## Directions for this task:
Below is a listing to copy exactly; no image goes into the copy.

## Data section:
┄┄┄┄┄┄┄┄┄┄

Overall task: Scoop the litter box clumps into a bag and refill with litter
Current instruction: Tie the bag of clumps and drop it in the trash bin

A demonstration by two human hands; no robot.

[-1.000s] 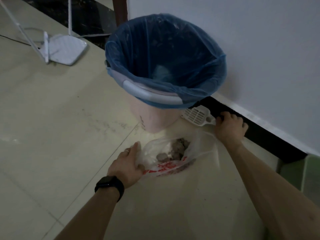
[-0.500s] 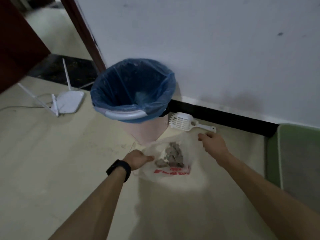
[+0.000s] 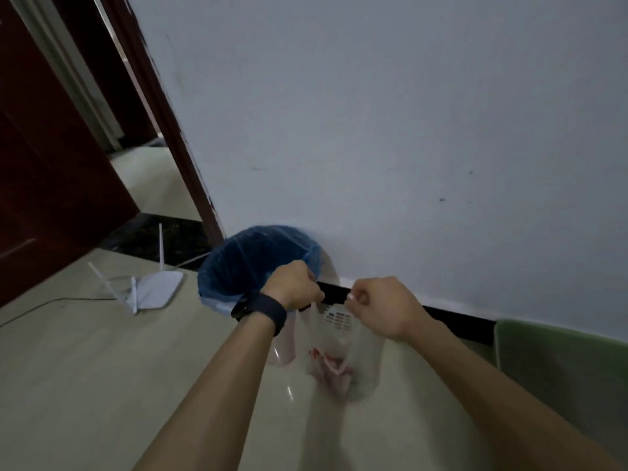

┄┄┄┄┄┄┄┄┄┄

## Task result:
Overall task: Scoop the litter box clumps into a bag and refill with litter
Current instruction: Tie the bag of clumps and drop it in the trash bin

A demonstration by two human hands; no robot.

[-1.000s] 
[-0.500s] 
[+0.000s] 

That makes the output complete.